-- TASK INPUT follows --

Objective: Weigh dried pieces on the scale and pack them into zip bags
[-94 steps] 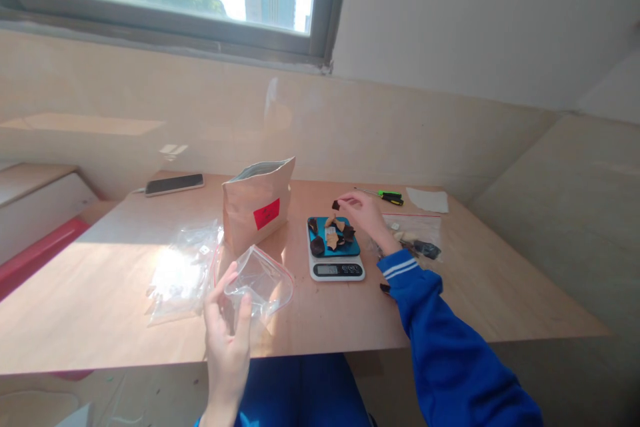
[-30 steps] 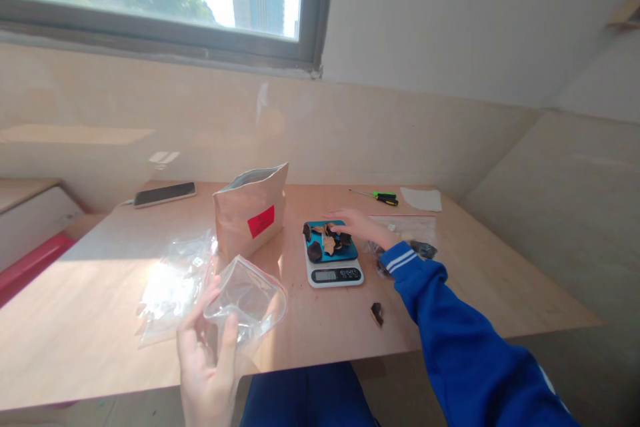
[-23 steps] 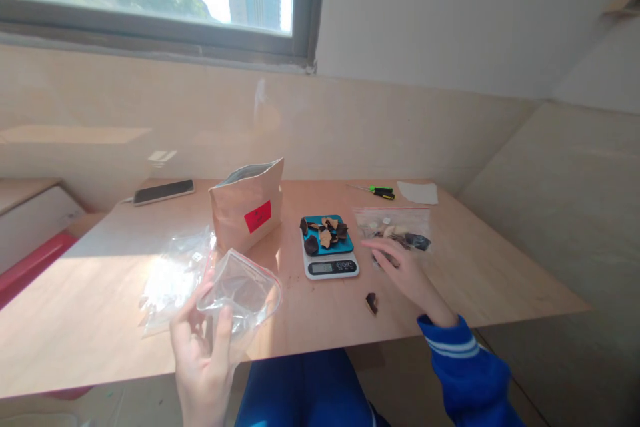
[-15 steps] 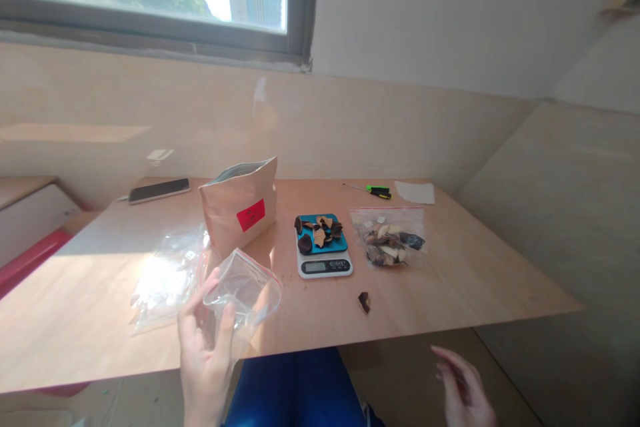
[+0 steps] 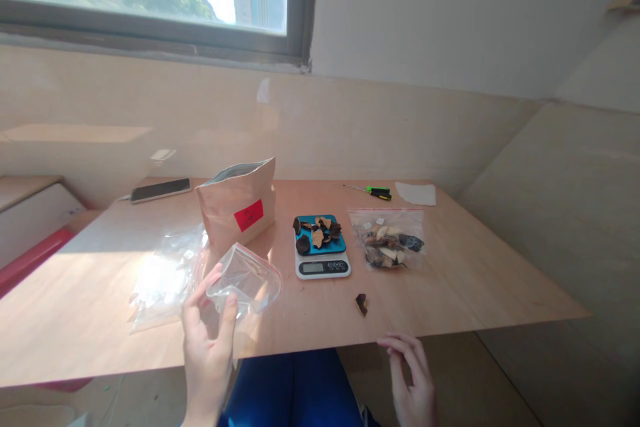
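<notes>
My left hand (image 5: pixel 209 340) grips a clear zip bag (image 5: pixel 245 283) with a red seal line, its mouth spread wide. Past the table's front edge, my right hand (image 5: pixel 410 373) holds nothing, its fingers loosely bent and apart. Nearest to it lies a single dark dried piece (image 5: pixel 361 305). Several brown and black dried pieces (image 5: pixel 319 233) rest on the blue plate of a white digital scale (image 5: pixel 323 267); its reading is too small to make out. To the scale's right lies a zip bag of dried slices (image 5: pixel 387 245).
A kraft pouch (image 5: pixel 225 213) with a red label stands open behind my left hand. Clear bags (image 5: pixel 163 280) lie to the left. A phone (image 5: pixel 160 191), a screwdriver (image 5: pixel 377 192) and white paper (image 5: pixel 415 193) lie along the back of the wooden table (image 5: pixel 480 273).
My right hand has moved left and slightly up, closer to the loose dried piece. My left hand still holds the bag in nearly the same spot.
</notes>
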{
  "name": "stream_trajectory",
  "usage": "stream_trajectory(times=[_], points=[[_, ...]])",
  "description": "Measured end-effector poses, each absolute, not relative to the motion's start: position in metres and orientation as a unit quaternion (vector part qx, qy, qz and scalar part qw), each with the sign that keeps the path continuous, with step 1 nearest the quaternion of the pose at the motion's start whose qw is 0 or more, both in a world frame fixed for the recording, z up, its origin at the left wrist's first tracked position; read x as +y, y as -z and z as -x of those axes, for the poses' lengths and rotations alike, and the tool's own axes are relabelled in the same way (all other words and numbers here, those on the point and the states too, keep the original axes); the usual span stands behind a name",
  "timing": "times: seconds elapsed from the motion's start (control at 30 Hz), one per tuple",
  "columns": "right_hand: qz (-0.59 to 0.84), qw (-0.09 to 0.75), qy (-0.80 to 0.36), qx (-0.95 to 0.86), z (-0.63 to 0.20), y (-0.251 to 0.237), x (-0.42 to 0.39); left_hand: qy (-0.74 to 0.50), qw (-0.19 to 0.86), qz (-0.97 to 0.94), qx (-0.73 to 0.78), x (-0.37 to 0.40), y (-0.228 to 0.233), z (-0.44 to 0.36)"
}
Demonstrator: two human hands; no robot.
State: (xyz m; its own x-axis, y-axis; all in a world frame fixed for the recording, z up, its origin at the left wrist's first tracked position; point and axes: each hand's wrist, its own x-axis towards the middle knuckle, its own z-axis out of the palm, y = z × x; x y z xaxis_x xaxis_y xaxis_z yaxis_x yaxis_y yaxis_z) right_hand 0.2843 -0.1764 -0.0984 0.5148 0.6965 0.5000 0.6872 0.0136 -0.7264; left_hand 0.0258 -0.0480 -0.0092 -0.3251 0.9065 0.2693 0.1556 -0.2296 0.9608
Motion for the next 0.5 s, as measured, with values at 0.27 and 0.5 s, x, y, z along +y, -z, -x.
stream_trajectory(times=[0.27, 0.5], points=[[0.678, 0.534, -0.001, -0.505, -0.262, 0.088, -0.166, -0.607, 0.242, -0.511, 0.559, -0.047, 0.008, -0.016], [0.666, 0.5, -0.036, -0.553, -0.269, 0.056, -0.134, -0.638, 0.169, -0.553, 0.509, -0.045, 0.006, -0.029]])
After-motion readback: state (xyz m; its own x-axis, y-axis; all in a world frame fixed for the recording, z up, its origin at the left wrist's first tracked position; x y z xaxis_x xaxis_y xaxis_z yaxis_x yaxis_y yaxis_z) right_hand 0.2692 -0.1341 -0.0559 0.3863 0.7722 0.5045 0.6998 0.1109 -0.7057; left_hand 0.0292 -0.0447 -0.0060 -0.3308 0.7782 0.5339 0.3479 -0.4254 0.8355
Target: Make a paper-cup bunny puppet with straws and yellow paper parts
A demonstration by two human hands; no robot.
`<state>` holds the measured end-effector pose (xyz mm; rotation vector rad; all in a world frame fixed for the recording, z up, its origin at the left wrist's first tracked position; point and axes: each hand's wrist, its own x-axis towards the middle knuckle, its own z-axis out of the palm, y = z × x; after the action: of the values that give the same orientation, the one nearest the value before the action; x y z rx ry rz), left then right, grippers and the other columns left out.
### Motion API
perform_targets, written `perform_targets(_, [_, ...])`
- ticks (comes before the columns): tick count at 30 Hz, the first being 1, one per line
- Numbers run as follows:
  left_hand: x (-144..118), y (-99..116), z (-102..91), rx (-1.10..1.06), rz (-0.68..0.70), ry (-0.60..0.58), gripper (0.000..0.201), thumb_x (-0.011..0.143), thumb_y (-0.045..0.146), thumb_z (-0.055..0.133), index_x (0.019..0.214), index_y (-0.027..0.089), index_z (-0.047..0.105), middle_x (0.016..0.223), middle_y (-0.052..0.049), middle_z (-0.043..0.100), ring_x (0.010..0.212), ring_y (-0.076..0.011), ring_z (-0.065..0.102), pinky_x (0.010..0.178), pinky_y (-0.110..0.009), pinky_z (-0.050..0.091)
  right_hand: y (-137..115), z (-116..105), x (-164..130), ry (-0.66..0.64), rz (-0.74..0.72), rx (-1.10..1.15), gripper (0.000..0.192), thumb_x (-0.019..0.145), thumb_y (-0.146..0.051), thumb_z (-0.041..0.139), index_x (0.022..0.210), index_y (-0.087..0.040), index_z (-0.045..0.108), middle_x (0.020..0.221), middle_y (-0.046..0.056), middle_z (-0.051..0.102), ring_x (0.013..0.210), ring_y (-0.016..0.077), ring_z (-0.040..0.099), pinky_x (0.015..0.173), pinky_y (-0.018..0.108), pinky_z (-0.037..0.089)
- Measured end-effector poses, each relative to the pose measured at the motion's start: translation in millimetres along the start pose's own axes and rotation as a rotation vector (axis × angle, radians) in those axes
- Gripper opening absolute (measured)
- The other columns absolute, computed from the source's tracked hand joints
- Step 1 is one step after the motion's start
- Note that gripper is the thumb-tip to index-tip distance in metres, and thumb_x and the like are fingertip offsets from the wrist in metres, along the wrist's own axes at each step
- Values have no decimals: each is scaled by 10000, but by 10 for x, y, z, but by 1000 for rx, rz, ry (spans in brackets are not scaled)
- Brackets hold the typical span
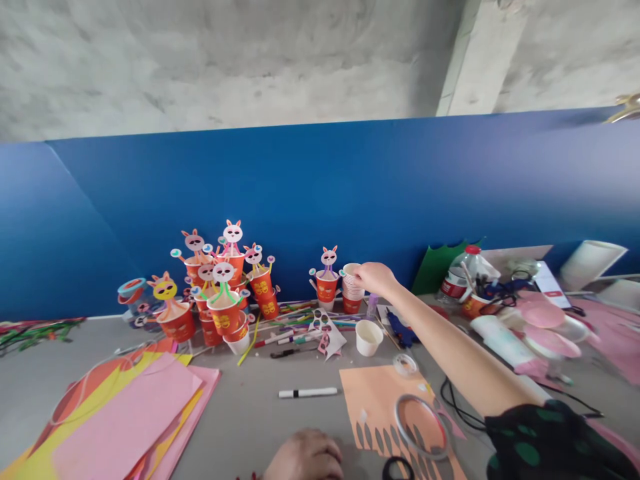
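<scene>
With its fingers closed at the rim, my right hand (375,278) grips the top white paper cup of a nested stack of cups (353,290). The lowest cup of that stack is red; the fingertips are partly hidden. My left hand (306,456) rests on the table at the bottom edge, fingers curled in, and nothing shows in it. A single white paper cup (369,338) stands in front of the stack. Just left of the stack is a red cup (327,289) with a paper rabbit figure (329,257) rising from it.
More rabbit cups (225,313) cluster at left behind colored paper sheets (130,413). A marker (308,393) lies centrally. Cut orange paper (370,393), a tape roll (423,427) and scissors (399,469) are at right. Behind my forearm are a bottle (454,280) and pink paper pieces (550,327).
</scene>
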<state>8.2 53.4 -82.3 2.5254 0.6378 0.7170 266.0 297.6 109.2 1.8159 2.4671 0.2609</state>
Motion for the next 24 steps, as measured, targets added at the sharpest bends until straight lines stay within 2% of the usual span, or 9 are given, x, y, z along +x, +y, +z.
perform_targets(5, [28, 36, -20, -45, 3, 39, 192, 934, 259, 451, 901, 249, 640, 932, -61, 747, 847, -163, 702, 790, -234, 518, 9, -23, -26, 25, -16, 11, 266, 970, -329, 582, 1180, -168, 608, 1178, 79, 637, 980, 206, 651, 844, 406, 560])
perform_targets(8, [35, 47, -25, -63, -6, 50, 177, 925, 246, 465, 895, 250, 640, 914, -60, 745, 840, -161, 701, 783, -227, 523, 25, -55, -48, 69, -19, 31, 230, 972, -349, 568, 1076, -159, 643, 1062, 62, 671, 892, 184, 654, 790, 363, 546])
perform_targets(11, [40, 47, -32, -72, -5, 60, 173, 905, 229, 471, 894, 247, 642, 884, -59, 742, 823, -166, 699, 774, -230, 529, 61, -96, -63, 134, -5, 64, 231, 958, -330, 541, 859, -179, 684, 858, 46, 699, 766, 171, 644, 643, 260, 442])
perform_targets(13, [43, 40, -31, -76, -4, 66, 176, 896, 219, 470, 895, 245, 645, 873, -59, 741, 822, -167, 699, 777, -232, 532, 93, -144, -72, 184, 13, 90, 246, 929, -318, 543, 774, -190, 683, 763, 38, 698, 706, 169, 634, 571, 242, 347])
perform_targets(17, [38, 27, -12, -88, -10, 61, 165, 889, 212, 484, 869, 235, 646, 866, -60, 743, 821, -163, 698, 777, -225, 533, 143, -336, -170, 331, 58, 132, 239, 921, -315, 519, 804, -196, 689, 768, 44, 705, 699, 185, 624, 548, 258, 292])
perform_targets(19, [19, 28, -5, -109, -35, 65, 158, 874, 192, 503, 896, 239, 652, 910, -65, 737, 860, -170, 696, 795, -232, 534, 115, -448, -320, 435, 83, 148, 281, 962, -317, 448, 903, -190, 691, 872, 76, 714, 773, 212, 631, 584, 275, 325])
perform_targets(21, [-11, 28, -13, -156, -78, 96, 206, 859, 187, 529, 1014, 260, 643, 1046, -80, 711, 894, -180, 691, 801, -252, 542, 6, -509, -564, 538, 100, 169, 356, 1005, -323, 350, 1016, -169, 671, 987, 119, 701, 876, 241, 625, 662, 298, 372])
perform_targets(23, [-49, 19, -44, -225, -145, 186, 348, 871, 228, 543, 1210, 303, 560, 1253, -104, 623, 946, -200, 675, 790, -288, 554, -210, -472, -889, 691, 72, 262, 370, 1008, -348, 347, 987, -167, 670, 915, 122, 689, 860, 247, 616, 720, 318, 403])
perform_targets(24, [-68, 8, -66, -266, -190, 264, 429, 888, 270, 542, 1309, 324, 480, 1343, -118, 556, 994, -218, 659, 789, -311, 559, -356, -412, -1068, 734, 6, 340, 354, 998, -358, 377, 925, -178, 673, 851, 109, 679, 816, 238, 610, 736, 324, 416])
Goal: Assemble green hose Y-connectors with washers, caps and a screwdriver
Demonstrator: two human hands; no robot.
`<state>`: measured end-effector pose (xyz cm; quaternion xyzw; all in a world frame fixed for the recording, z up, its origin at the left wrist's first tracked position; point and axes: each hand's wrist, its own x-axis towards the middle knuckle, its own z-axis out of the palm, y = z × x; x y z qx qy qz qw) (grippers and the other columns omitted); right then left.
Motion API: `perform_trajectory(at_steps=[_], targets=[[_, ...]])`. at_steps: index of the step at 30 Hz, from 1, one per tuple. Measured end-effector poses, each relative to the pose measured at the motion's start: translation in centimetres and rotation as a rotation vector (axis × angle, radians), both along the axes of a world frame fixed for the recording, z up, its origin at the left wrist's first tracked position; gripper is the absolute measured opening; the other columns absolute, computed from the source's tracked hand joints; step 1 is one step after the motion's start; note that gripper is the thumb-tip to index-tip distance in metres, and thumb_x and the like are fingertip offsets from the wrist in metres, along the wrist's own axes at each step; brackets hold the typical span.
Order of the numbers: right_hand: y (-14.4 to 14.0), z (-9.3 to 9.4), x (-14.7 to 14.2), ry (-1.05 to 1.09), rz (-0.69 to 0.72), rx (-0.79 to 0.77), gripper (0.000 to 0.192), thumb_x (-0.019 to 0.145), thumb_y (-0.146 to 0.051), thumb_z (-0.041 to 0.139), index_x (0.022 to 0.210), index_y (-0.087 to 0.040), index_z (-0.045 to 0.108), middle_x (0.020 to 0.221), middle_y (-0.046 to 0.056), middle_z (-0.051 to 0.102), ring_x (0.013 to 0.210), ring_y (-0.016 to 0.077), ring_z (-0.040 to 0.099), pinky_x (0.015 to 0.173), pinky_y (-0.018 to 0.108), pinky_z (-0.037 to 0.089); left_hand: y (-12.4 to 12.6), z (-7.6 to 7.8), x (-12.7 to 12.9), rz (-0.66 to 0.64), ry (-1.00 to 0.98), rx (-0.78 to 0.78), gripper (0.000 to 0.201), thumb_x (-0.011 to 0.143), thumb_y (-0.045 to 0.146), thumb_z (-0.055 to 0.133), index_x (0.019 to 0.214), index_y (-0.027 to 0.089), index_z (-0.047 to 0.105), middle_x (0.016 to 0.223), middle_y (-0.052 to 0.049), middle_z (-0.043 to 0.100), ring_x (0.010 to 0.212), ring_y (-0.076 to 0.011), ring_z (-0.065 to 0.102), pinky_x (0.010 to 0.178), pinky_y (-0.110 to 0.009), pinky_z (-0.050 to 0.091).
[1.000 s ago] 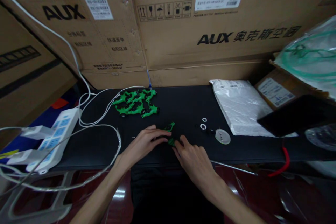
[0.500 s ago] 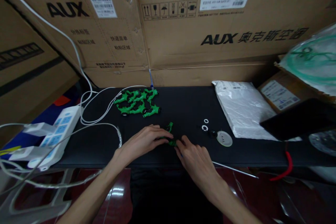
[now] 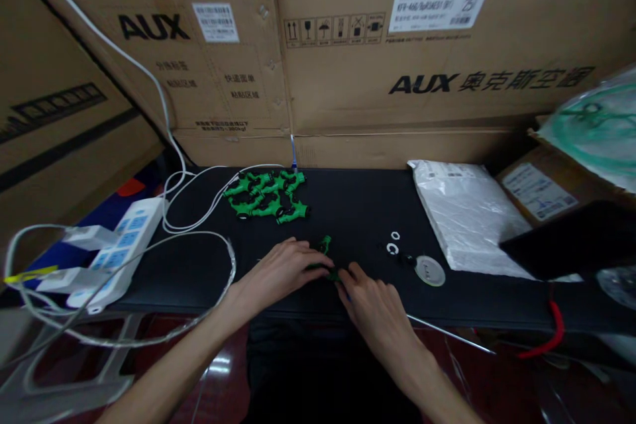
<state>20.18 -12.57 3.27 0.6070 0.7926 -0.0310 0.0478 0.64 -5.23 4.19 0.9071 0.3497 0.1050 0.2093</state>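
Near the front edge of the black table, my left hand (image 3: 297, 263) has its fingers closed on a small green plastic part (image 3: 325, 243), which it partly covers. My right hand (image 3: 370, 291) meets it from the other side, fingertips pinched at the part's right end. Whatever else lies between those fingertips is hidden. A thin metal rod (image 3: 450, 333) sticks out past my right hand, over the table edge. Several similar green and black parts (image 3: 268, 202) lie grouped farther back on the left.
Two white rings (image 3: 392, 248) and a round pale disc (image 3: 430, 271) lie right of my hands. Beyond them are a white plastic package (image 3: 467, 218) and a dark flat panel (image 3: 566, 238). A power strip (image 3: 124, 245) with cables sits left. Large cardboard boxes (image 3: 338, 99) wall off the back.
The whole scene has shifted slightly right and down in view as the head moved. Both hands stay together at the green part, with only small finger movement.
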Motion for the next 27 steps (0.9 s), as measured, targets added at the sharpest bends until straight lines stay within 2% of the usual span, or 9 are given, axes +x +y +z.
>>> perform_trajectory(at_steps=[2, 4, 7, 9, 11, 14, 17, 23, 27], targets=[[0.0, 0.0, 0.0, -0.002, -0.008, 0.000, 0.023, 0.103, -0.022, 0.051, 0.117, -0.024, 0.069, 0.113, 0.006, 0.072, 0.068, 0.0231, 0.078, 0.050, 0.031, 0.054, -0.8, -0.2, -0.1, -0.004, -0.092, -0.013, 0.027, 0.099, 0.028, 0.064, 0.125, 0.031, 0.070, 0.123, -0.001, 0.076, 0.111, -0.0220, 0.070, 0.103, -0.039, 0.049], [-0.1, 0.0, 0.0, 0.000, -0.016, 0.001, 0.025, 0.103, -0.023, 0.051, 0.119, -0.023, 0.069, 0.113, 0.007, 0.073, 0.069, 0.0232, 0.078, 0.051, 0.031, 0.055, -1.9, -0.4, -0.5, 0.064, -0.255, -0.041, 0.029, 0.098, 0.031, 0.064, 0.127, 0.028, 0.069, 0.130, -0.003, 0.071, 0.109, -0.0191, 0.070, 0.097, -0.033, 0.053], [-0.4, 0.4, 0.1, 0.011, -0.017, -0.001, 0.027, 0.103, -0.028, 0.051, 0.124, -0.023, 0.068, 0.112, 0.008, 0.074, 0.068, 0.0232, 0.078, 0.051, 0.030, 0.056, -3.8, -1.2, -2.1, 0.408, -0.406, 0.001, 0.022, 0.097, 0.037, 0.065, 0.115, 0.025, 0.070, 0.112, -0.002, 0.071, 0.078, -0.0138, 0.066, 0.074, -0.026, 0.055], [-0.6, 0.6, 0.3, 0.009, 0.002, 0.011, 0.030, 0.103, -0.031, 0.051, 0.127, -0.024, 0.068, 0.117, 0.010, 0.074, 0.069, 0.0238, 0.078, 0.051, 0.031, 0.058, -4.8, -2.0, -3.8, 0.624, -0.370, 0.084, 0.020, 0.096, 0.037, 0.066, 0.111, 0.023, 0.069, 0.101, -0.001, 0.068, 0.072, -0.0143, 0.062, 0.074, -0.029, 0.055], [-1.0, 0.7, 0.6, -0.006, 0.033, 0.042, 0.030, 0.103, -0.031, 0.052, 0.127, -0.023, 0.068, 0.121, 0.011, 0.074, 0.068, 0.0246, 0.078, 0.051, 0.032, 0.059, -5.3, -3.0, -5.5, 0.715, -0.312, 0.125, 0.025, 0.097, 0.036, 0.065, 0.118, 0.024, 0.066, 0.105, -0.003, 0.066, 0.077, -0.0163, 0.064, 0.078, -0.032, 0.056], [-1.5, 0.6, 1.0, -0.028, 0.079, 0.109, 0.030, 0.102, -0.031, 0.054, 0.126, -0.023, 0.070, 0.122, 0.012, 0.074, 0.064, 0.0248, 0.078, 0.048, 0.033, 0.060, -5.2, -4.2, -7.6, 0.709, -0.240, 0.143, 0.029, 0.099, 0.036, 0.060, 0.126, 0.026, 0.062, 0.114, -0.005, 0.066, 0.094, -0.0215, 0.068, 0.088, -0.037, 0.057], [-2.1, 0.3, 1.2, -0.026, 0.097, 0.155, 0.031, 0.101, -0.032, 0.056, 0.127, -0.024, 0.070, 0.121, 0.012, 0.075, 0.062, 0.0243, 0.077, 0.046, 0.033, 0.060, -4.5, -4.4, -8.5, 0.643, -0.196, 0.125, 0.021, 0.101, 0.033, 0.057, 0.118, 0.025, 0.064, 0.114, -0.005, 0.066, 0.105, -0.0242, 0.067, 0.094, -0.040, 0.054], [-3.4, 0.6, 1.9, -0.010, 0.093, 0.173, 0.030, 0.100, -0.031, 0.058, 0.127, -0.024, 0.071, 0.120, 0.012, 0.075, 0.061, 0.0246, 0.077, 0.045, 0.033, 0.061, -3.1, -3.5, -8.7, 0.542, -0.126, 0.080, 0.017, 0.102, 0.026, 0.049, 0.096, 0.022, 0.064, 0.100, -0.005, 0.064, 0.092, -0.0226, 0.065, 0.089, -0.038, 0.052], [-4.0, 1.3, 2.7, -0.003, 0.101, 0.199, 0.032, 0.098, -0.028, 0.060, 0.127, -0.022, 0.071, 0.120, 0.015, 0.076, 0.064, 0.0264, 0.078, 0.046, 0.035, 0.063, -2.7, -3.5, -8.5, 0.496, -0.151, 0.081, 0.016, 0.102, 0.025, 0.048, 0.093, 0.022, 0.062, 0.095, -0.004, 0.065, 0.090, -0.0233, 0.062, 0.088, -0.038, 0.050]])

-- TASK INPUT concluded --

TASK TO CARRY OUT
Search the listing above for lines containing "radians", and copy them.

REPLY TO THE EXERCISE
- Measured end-effector poses, each relative to the pose measured at the motion's start: translation in millimetres along the start pose's own axes and rotation as a rotation vector (axis × angle, radians) in those axes
Motion API: `perform_trajectory(at_steps=[_], targets=[[_, ...]])`. at_steps: index of the step at 30 Hz, from 1, one per tuple. Measured end-effector poses, each relative to the pose measured at the motion's start: translation in centimetres and rotation as a rotation vector (axis × angle, radians), both along the axes of a world frame fixed for the recording, z up, its origin at the left wrist's first tracked position; gripper is the absolute measured opening; the other columns absolute, computed from the source's tracked hand joints; step 1 is one step after the motion's start; note that gripper is the thumb-tip to index-tip distance in metres, and thumb_x and the like are fingertip offsets from the wrist in metres, along the wrist's own axes at each step; brackets hold the typical span.

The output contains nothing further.